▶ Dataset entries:
....

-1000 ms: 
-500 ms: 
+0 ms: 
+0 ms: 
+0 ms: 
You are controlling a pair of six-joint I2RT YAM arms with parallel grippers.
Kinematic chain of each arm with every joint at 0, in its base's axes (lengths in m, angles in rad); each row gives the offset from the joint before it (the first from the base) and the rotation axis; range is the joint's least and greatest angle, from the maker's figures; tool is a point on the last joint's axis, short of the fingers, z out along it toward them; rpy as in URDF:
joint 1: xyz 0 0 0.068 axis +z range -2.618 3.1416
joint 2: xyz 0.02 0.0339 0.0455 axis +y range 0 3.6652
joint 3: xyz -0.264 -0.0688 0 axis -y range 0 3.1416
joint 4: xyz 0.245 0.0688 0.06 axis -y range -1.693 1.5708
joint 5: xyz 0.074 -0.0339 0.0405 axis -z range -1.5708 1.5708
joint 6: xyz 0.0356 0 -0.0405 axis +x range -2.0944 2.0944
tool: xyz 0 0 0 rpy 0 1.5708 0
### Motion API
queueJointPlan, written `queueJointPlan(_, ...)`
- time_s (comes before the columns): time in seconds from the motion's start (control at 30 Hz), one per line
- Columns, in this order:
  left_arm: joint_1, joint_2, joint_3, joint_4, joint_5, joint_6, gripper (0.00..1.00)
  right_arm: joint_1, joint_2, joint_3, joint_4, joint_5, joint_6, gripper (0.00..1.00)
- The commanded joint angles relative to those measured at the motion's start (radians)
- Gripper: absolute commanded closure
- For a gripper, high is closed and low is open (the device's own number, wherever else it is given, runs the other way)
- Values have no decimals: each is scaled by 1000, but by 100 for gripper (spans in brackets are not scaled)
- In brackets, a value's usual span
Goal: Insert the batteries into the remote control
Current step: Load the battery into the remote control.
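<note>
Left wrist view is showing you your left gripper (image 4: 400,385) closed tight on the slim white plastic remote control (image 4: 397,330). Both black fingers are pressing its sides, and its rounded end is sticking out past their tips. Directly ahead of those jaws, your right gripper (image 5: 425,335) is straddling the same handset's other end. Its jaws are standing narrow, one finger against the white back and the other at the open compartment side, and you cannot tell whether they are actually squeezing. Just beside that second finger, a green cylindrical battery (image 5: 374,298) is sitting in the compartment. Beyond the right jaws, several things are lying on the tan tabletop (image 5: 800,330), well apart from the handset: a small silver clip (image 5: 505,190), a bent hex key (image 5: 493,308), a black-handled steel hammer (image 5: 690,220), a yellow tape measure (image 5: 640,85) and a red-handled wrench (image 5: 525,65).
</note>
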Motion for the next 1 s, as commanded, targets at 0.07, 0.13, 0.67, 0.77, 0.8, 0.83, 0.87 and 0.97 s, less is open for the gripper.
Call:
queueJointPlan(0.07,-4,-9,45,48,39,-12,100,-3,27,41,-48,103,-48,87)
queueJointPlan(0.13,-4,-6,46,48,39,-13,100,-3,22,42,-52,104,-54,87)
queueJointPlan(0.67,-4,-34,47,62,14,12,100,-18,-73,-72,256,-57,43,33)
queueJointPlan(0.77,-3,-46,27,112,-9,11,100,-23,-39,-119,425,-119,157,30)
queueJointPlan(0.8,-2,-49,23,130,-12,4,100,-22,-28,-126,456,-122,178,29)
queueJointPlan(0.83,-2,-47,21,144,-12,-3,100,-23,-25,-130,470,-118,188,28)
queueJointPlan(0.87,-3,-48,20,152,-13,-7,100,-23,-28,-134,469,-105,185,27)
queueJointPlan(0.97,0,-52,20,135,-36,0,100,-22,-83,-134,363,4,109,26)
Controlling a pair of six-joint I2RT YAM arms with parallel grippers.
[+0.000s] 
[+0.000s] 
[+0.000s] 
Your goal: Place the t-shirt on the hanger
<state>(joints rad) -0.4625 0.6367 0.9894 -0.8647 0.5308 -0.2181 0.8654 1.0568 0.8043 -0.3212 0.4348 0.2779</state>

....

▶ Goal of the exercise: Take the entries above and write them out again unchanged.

▶ Solution to the exercise:
-1000 ms: 
-500 ms: 
+0 ms: 
+0 ms: 
+0 ms: 
You are controlling a pair of six-joint I2RT YAM arms with parallel grippers.
Kinematic chain of each arm with every joint at 0, in its base's axes (lengths in m, angles in rad); each row gives the offset from the joint before it (the first from the base) and the rotation axis; range is the joint's least and greatest angle, from the maker's figures; tool is a point on the last joint's axis, short of the fingers, z out along it toward them; rpy as in URDF:
joint 1: xyz 0 0 0.068 axis +z range -2.618 3.1416
joint 2: xyz 0.02 0.0339 0.0455 axis +y range 0 3.6652
joint 3: xyz -0.264 -0.0688 0 axis -y range 0 3.1416
joint 4: xyz 0.245 0.0688 0.06 axis -y range -1.693 1.5708
joint 5: xyz 0.074 -0.0339 0.0405 axis -z range -1.5708 1.5708
joint 6: xyz 0.0356 0 -0.0405 axis +x range -2.0944 2.0944
tool: xyz 0 0 0 rpy 0 1.5708 0
### Motion API
queueJointPlan, written `queueJointPlan(_, ...)`
- time_s (comes before the columns): time in seconds from the motion's start (control at 30 Hz), one per line
- Columns, in this order:
  left_arm: joint_1, joint_2, joint_3, joint_4, joint_5, joint_6, gripper (0.00..1.00)
  right_arm: joint_1, joint_2, joint_3, joint_4, joint_5, joint_6, gripper (0.00..1.00)
- The commanded joint angles relative to those measured at the motion's start (radians)
- Gripper: absolute commanded closure
- For a gripper, high is closed and low is open (the device's own number, wherever else it is given, runs the other way)
- Values have no decimals: each is scaled by 1000, but by 100 for gripper (spans in brackets are not scaled)
- In brackets, a value's usual span
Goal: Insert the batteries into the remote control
Current step: Load the battery into the remote control.
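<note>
Left wrist view is showing you your left gripper (image 4: 400,385) closed tight on the slim white plastic remote control (image 4: 397,330). Both black fingers are pressing its sides, and its rounded end is sticking out past their tips. Directly ahead of those jaws, your right gripper (image 5: 425,335) is straddling the same handset's other end. Its jaws are standing narrow, one finger against the white back and the other at the open compartment side, and you cannot tell whether they are actually squeezing. Just beside that second finger, a green cylindrical battery (image 5: 374,298) is sitting in the compartment. Beyond the right jaws, several things are lying on the tan tabletop (image 5: 800,330), well apart from the handset: a small silver clip (image 5: 505,190), a bent hex key (image 5: 493,308), a black-handled steel hammer (image 5: 690,220), a yellow tape measure (image 5: 640,85) and a red-handled wrench (image 5: 525,65).
</note>
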Motion for the next 1 s, as commanded, targets at 0.07, 0.13, 0.67, 0.77, 0.8, 0.83, 0.87 and 0.97 s, less is open for the gripper.
Call:
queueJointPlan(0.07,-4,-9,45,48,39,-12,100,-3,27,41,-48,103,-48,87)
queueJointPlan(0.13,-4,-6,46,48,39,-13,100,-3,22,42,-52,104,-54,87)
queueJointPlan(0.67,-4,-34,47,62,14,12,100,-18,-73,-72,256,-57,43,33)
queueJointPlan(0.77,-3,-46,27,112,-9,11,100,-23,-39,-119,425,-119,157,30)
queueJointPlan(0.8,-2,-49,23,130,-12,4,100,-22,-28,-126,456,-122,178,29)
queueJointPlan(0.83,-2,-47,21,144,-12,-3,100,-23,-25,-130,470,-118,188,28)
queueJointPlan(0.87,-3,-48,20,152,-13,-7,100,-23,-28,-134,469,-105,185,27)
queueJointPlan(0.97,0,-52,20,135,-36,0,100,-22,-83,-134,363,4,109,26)
Controlling a pair of six-joint I2RT YAM arms with parallel grippers.
[+0.000s] 
[+0.000s] 
[+0.000s] 
Your goal: Place the t-shirt on the hanger
<state>(joints rad) -0.4625 0.6367 0.9894 -0.8647 0.5308 -0.2181 0.8654 1.0568 0.8043 -0.3212 0.4348 0.2779</state>

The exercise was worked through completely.